В итоге, история моей поимки закончилась более-менее мирно и без катастрофических последствий. Конечно, за нелегальное использование химикатов мне влетело по первое число, но не настолько сильно, как охранникам склада: по причине малолетства моей светлости мордобой в качестве наказания не применялся, однако избежать классического "попохлеста" широким ремнем не удалось.
Зато я получил неожиданный подарок судьбы, одним махом перекрывший прошлые неприятности. Восхищенный моим миролюбием директор пообещал принять меня на работу, когда наступит пора самостоятельно зарабатывать на жизнь. У нас так принято: едва становишься совершеннолетним - с наступлением шестнадцатилетия, - как родительской опеке приходит конец. Закон ввели, когда обнаружили, что большая часть молодежи не желает спускаться с родительской шеи на землю и превращается в инфантильных взрослых. Проделав нехитрые расчеты, правительство пришло к выводу: подобная жизнь грозит цивилизации катастрофой и вымиранием, и приняло суровые, но жизненно необходимые меры ради сохранения человечества. По установленным правилам, начиная с двенадцати лет школьники пробуют силы в разных профессиях, а преподаватели следят за тем, как ученики справляются с заданиями, и выносят вердикт о предрасположенности подрастающего поколения к определенным видам работ.
Говорят, в давние времена с поступлением на работу было проще, но теперь, когда миром правят корпорации, а правительства и страны существуют в роли бесполезного пережитка прошлого, найти работу крайне сложно. Дело дошло аж до обсуждения закона о "принудительном регулировании численности населения согласно востребованию корпорациями рабочей силы" в Законодательном Собрании. Если закон пройдет - а корпорации активно занимаются его продвижением - то мир ждет глобальное очищение от лишних ртов.
В любом случае, нас вряд ли начнут усыплять миллионами.
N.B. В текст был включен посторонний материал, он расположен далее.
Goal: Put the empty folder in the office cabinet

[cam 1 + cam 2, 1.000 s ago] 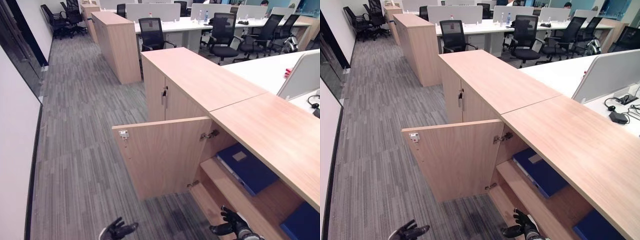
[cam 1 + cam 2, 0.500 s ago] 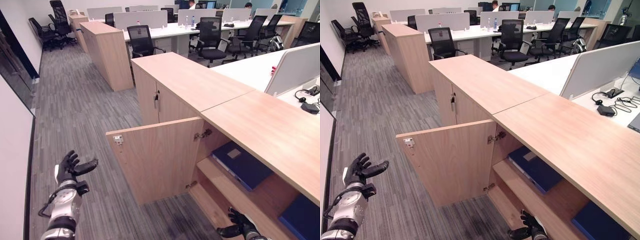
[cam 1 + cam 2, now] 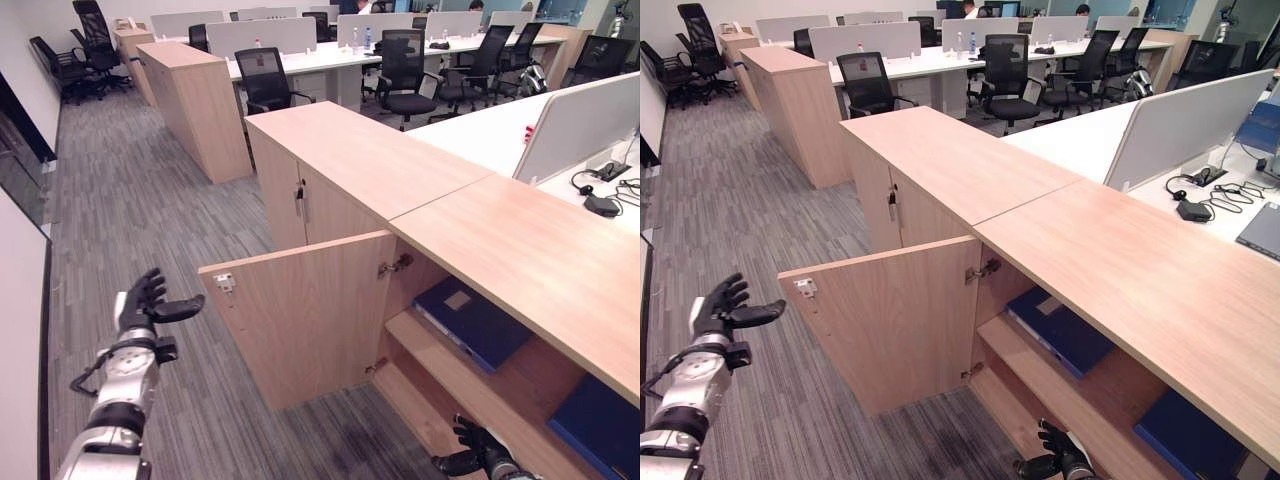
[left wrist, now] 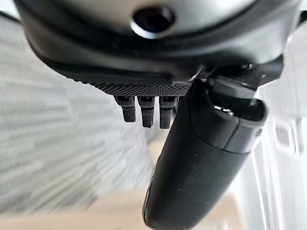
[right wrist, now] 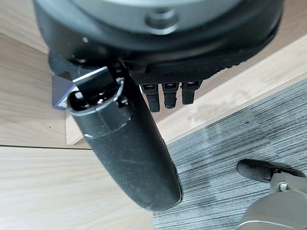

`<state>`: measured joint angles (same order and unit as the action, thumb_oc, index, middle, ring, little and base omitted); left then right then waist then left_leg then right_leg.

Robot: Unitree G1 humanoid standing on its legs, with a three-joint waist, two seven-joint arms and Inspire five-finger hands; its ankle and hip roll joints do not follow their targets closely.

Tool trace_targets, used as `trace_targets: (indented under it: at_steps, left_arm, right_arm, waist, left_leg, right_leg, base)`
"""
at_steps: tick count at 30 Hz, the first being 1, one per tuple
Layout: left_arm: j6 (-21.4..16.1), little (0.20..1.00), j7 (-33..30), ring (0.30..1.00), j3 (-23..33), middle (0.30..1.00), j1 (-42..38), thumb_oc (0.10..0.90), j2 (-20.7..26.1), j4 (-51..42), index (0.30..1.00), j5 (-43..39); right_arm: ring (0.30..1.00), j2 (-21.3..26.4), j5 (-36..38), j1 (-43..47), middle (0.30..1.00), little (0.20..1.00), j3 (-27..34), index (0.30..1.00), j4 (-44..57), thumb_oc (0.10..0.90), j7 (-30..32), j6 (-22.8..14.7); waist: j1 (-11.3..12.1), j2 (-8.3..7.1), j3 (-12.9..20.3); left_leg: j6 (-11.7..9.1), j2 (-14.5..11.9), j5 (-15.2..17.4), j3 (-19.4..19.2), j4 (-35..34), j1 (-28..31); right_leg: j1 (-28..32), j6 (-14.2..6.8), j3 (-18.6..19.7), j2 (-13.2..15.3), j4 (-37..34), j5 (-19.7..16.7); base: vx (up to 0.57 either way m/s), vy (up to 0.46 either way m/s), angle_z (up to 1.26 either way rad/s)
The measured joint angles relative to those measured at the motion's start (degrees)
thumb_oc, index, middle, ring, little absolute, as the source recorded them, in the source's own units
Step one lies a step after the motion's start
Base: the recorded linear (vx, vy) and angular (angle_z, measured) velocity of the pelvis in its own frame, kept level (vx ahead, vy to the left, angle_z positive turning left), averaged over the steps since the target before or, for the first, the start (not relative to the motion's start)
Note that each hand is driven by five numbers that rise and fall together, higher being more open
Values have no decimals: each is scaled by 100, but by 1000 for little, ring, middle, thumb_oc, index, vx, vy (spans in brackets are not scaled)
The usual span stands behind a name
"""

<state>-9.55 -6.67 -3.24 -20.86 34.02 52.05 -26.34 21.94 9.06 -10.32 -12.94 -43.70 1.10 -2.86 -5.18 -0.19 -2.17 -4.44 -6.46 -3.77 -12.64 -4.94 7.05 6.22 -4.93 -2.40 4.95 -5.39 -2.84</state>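
An open-plan office is stretching back over grey striped carpet [image 3: 150,200], with rows of white desks [image 3: 940,62] and black office chairs [image 3: 268,85] filling the far end. In the foreground a long wooden office cabinet [image 3: 520,250] is running along the right side, and its near door [image 3: 300,315] is standing swung open towards the carpet. Inside, a dark blue folder [image 3: 472,322] is lying flat on the upper shelf [image 3: 480,385], tilted slightly against the back; a second blue folder [image 3: 600,425] is sitting further right on the same level, partly cut off by the cabinet top.

The left hand [image 3: 148,305] is hovering raised over the carpet, well apart from the open door, with its fingers spread loose and its thumb sticking out, holding nothing. The left wrist view is adding the straight fingers [image 4: 146,109] and the thumb close up, over blurred carpet.

The right hand [image 3: 1060,462] is showing low beside the cabinet's bottom edge, fingers relaxed and empty. The right wrist view is revealing what the head views are not: the pale lower shelf board [image 5: 230,93] running past the fingers, meeting the carpet.

On the far table, a headset [image 3: 1185,187] is resting beside a white divider panel [image 3: 1190,125].
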Motion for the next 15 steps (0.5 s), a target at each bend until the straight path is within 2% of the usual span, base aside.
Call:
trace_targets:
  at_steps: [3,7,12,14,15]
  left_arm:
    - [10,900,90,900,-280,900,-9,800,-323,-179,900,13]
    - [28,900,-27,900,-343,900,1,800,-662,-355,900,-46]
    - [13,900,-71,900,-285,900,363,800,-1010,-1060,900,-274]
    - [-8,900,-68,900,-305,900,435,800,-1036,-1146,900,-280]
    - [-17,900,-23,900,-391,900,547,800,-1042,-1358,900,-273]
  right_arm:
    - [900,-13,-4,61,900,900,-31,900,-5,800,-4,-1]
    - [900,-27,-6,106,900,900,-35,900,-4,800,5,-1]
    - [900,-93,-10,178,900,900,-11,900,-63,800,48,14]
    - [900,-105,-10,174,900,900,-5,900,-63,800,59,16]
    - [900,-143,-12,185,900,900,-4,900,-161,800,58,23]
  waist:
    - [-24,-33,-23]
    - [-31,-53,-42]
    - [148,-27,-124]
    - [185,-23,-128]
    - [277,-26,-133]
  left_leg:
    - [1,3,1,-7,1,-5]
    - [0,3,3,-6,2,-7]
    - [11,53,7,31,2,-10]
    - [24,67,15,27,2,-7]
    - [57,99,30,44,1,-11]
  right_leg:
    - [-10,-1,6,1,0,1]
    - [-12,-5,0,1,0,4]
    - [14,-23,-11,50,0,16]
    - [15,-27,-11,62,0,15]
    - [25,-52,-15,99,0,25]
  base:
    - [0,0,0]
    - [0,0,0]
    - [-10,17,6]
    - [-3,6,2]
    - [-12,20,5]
Скорее всего, после принятия закона корпорации всего-навсего снимут гриф секретности с документов о программе стерилизации беднейших слоев населения путем добавления химических добавок в дешевую еду. В скандальных газетах давно пишут о том, что в дешевые продукты добавляют стерилизаторы под видом консервантов, поэтому новость никого особо не взбудоражит.